## PROBLEM REQUIREMENTS
Transcribe the listing below from its opening line up to and including the line that contains "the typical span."; reproduce nothing else.

## RECORDED DATA
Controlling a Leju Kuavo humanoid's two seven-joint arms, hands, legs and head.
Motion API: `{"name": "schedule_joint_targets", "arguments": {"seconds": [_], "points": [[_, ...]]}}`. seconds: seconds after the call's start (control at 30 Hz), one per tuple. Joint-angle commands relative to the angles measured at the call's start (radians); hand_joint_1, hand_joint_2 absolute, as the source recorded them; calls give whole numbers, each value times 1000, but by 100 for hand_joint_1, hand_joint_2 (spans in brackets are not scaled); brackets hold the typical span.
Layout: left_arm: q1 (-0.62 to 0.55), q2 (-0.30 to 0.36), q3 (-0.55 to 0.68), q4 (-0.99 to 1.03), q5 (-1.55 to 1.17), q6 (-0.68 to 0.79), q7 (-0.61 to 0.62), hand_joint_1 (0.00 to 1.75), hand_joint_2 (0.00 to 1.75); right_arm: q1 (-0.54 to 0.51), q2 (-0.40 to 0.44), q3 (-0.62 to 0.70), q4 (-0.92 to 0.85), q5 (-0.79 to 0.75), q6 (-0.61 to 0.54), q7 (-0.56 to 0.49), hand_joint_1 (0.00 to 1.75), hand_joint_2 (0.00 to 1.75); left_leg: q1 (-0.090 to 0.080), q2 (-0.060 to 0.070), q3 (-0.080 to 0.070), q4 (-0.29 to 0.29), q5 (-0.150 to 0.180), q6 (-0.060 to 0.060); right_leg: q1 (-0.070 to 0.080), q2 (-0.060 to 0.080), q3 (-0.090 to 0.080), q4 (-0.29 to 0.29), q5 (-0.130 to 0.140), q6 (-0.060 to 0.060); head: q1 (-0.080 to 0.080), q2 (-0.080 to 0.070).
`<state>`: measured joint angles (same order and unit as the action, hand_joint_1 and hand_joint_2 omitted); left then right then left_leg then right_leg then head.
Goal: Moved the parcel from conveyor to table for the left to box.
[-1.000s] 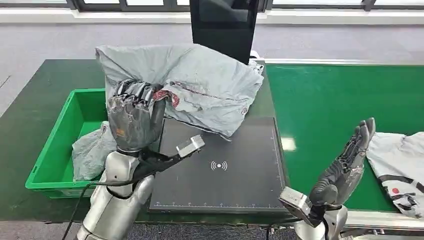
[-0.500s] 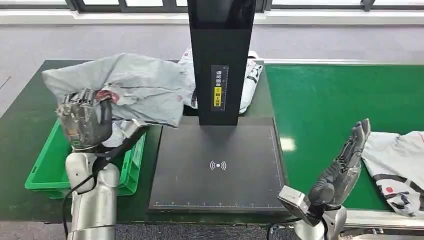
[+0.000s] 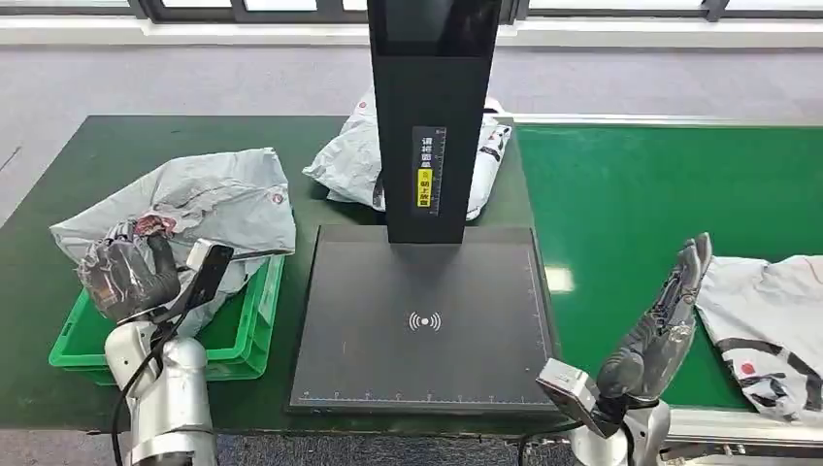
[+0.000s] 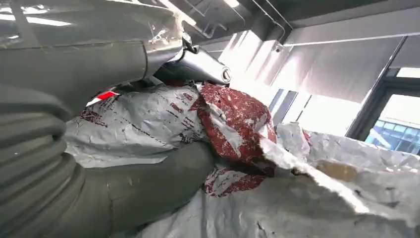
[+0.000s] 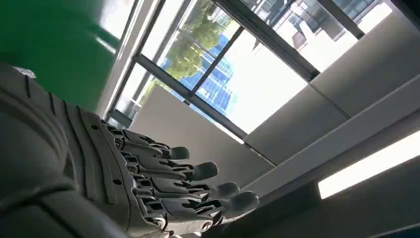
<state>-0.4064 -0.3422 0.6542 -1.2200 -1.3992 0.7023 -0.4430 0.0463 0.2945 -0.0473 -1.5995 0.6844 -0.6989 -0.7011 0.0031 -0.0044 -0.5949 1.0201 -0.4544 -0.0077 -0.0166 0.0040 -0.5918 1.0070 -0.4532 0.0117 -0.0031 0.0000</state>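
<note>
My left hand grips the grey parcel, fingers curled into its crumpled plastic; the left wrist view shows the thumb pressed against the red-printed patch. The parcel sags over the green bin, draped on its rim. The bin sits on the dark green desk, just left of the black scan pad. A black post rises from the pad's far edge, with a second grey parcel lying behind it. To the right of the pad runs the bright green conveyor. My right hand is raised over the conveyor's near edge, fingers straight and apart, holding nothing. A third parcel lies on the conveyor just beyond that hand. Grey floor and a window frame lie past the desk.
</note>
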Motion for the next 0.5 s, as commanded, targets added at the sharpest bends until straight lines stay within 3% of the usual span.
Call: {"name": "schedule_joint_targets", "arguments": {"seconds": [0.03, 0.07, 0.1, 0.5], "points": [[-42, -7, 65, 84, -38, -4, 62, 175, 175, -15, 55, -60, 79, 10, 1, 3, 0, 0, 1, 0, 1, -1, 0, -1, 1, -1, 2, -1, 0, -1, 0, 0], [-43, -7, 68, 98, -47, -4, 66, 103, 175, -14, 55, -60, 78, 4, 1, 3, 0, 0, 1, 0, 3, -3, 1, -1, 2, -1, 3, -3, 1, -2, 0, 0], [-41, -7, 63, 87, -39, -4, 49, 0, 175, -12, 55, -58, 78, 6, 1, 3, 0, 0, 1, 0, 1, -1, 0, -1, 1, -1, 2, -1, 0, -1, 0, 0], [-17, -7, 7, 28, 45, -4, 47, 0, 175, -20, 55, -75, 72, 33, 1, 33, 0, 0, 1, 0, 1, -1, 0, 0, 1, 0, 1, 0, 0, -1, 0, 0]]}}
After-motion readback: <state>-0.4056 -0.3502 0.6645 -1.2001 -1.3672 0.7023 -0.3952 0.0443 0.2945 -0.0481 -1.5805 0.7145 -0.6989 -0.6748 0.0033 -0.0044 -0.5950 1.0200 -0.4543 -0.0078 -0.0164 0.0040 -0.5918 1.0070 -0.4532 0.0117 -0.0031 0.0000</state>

## ANSWER TO THIS TASK
Controlling a Leju Kuavo humanoid's two seven-joint arms, hands, legs and head.
Motion API: `{"name": "schedule_joint_targets", "arguments": {"seconds": [_], "points": [[_, ...]]}}`. seconds: seconds after the call's start (control at 30 Hz), one per tuple. Joint-angle commands relative to the angles measured at the call's start (radians); hand_joint_1, hand_joint_2 absolute, as the source recorded them; calls give whole numbers, each value times 1000, but by 100 for hand_joint_1, hand_joint_2 (spans in brackets are not scaled); brackets hold the typical span.

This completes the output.